Никак не скажешь, чтобы этим доводам недоставало силы, и они, безусловно, должны были впечатлять современников. Однако эти выводы упускали из виду то Халкидонское утверждение, что «каждая природа сохраняет свою собственную манеру бытия». Очевидно, даже если они формально и отвергали монофизитство, иконоборцы полагали, что обожение Христовой человечности подавило собственно ее человеческий, индивидуальный характер. Иконоборцы, похоже, не обращали также внимания на истинный смысл ипостасного единства, подразумевающее действительное различение между естеством и Ипостасью. Будучи принятой Ипостасью Слова, человеческая природа не сливается с Божественностью Логоса; она сохраняет всю полноту своей тождественности.

Еще одним аспектом позиции иконоборцев являлось их понимание образа, который, как они всегда думали, должен быть идентичным или «со–существенным» Первообразу. Следствием такого подхода был вывод о невозможности для вещественного образа достичь долженствующей тождественности, а значит, образ всегда неадекватен. Единственный истинный «образ» Христов, который могли признать иконоборцы, был сакраментальный образ Евхаристии как «образ» и «символ» Христа, – это понятие они заимствовали у Псевдо–Дионисия 53,

3. Православное Богословие образов: Иоанн Дамаскин и Седьмой Вселенский собор

Какие–то дискуссии об изображениях должны были происходить в Византии еще в конце VII столетия, чему свидетельством Канон 82 Трулльского собора. Значение этого текста состоит в том, что он помещает вопрос о религиозном представлении в христологический кон текст:

На некоторых почитаемых образах Предтеча представлен указывающим перстом на агнца. Это изображение принималось как символ благодати, но это было сокровенным образом истинного Агнца, Христа Бога нашего, Который явился нам согласно закону. Благожелательно принимая эти древние изображения и тени как символы преданной Церкви истины, мы предпочитаем ныне саму благодать и истину как исполнение этого закона. Следовательно, чтобы то, что совершенно, представить взору всех, в том числе и при помощи живописи, мы определяем, что отныне Христос, Бог наш., должен изображаться в человеческом образе вместо древнего образа Агнца 54.

Итак, образ Христов уже для отцов Трулльского собора заключал в себе исповедание веры в историческое Воплощение, чего никак нельзя подобающе выразить в символической фигуре Ягненка и потому требуется образ Иисусов в «Его человеческом облике».
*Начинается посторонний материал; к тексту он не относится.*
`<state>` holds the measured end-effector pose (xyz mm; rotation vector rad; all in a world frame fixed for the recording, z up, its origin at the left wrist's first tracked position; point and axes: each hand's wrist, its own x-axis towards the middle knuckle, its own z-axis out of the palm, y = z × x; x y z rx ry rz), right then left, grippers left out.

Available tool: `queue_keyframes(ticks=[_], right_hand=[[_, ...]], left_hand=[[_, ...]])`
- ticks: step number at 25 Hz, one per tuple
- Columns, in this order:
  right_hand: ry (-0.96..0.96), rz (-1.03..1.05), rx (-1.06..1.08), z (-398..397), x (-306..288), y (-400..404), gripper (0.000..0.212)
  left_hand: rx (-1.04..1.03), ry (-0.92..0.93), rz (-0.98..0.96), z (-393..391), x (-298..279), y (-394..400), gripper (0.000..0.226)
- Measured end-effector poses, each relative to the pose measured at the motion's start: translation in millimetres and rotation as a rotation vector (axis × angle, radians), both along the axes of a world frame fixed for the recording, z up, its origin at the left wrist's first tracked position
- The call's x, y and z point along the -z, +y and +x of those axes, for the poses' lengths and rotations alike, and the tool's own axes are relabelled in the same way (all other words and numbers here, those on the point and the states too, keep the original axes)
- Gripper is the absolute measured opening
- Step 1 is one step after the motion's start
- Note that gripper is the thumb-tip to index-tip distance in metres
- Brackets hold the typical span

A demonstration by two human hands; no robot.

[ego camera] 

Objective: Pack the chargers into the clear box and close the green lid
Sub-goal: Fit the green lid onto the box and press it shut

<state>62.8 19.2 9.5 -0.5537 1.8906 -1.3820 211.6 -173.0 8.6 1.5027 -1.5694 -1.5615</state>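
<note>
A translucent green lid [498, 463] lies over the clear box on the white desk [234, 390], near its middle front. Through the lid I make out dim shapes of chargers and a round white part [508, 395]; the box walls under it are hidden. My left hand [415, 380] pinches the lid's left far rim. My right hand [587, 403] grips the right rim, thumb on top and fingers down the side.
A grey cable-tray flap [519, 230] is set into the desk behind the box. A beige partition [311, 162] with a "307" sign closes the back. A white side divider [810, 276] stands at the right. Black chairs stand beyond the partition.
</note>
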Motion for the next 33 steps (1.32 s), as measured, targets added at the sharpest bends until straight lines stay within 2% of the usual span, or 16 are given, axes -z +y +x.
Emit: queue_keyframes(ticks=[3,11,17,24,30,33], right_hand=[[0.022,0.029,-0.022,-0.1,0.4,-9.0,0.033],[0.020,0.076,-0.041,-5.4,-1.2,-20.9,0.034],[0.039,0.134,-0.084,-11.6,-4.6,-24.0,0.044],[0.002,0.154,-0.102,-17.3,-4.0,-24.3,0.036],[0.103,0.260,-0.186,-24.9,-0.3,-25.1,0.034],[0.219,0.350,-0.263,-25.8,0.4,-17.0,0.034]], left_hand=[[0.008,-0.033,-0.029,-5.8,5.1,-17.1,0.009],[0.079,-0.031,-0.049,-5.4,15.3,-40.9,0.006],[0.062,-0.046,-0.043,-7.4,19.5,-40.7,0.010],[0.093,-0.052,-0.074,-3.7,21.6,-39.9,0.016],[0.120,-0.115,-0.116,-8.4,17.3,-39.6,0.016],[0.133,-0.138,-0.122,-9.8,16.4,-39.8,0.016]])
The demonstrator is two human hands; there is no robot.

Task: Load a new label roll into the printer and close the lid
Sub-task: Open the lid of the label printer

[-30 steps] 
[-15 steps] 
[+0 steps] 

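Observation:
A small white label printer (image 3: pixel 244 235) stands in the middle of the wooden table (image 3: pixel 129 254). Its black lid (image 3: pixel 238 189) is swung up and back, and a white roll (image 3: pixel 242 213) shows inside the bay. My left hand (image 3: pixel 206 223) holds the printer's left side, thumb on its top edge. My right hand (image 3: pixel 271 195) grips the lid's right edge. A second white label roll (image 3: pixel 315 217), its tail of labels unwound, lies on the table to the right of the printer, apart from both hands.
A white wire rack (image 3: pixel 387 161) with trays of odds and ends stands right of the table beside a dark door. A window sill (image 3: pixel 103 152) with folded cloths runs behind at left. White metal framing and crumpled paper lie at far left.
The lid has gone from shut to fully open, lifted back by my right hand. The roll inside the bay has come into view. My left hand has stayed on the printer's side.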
Прежде чем Лев III издал свои официальные указы против образов, Герман I (715–730), патриарх Константинопольский, прибегал к тому же самому христологическому аргументу против зарождающегося при дворе императора иконоборчества:

Всегда имея в памяти жизнь Господа нашего Иисуса Христа во плоти, Его страдания, спасительную смерть и Искупление мира, явившееся следствием всего этого, мы приняли традицию изображать Господа в Его человеческом облике, то есть в Его видимой теофании, понимая, что таким образом мы превозносим уничижение Бога Слова 55.

«Так, Герман становился первым свидетелем Православия против иконоборчества в Византии. После ухода Германа в отставку, под давлением со стороны имперского двора, в защиту образов прозвучал лишь одинокий и географически удаленный голос Иоанна Дамаскина.

Он жил и писал свои труды в относительной безопасности, гарантированной христианским гетто на Среднем Востоке арабскими завоевателями. Этот смиренный инок из монастыря Св. Саввы в Палестине немало преуспел в защите образов и в объединении православного мнения в византийском мире. Первый из его трактатов начинался с подтверждения христологического аргумента: «Я представляю Бога, Невидимого не как видимого, но в той мере, в какой Он стал видимым для нас через причастие плоти и крови» 56. Главный упор Иоанн делает на перемене, которая произошла в отношениях между Богом и видимым миром, когда Он стал Человеком. По Своей собственной воле Бог стал видим, приемля материальное существование и наделяя материю новым назначением и новым достоинством.

В прежние времена Бог, не имеющий тела или вида, никоим образом не мог быть изображен. Но сегодня, после того как Бог явился во плоти и жил с человеками, я могу изобразить то, что видимо в Боге [to horaton tou theou]. Я не поклоняюсь веществу, но поклоняюсь Творцу в веществе, Который соделался плотью ради меня, усвоив Себе жизнь во плоти и через вещество совершив мое спасение 57.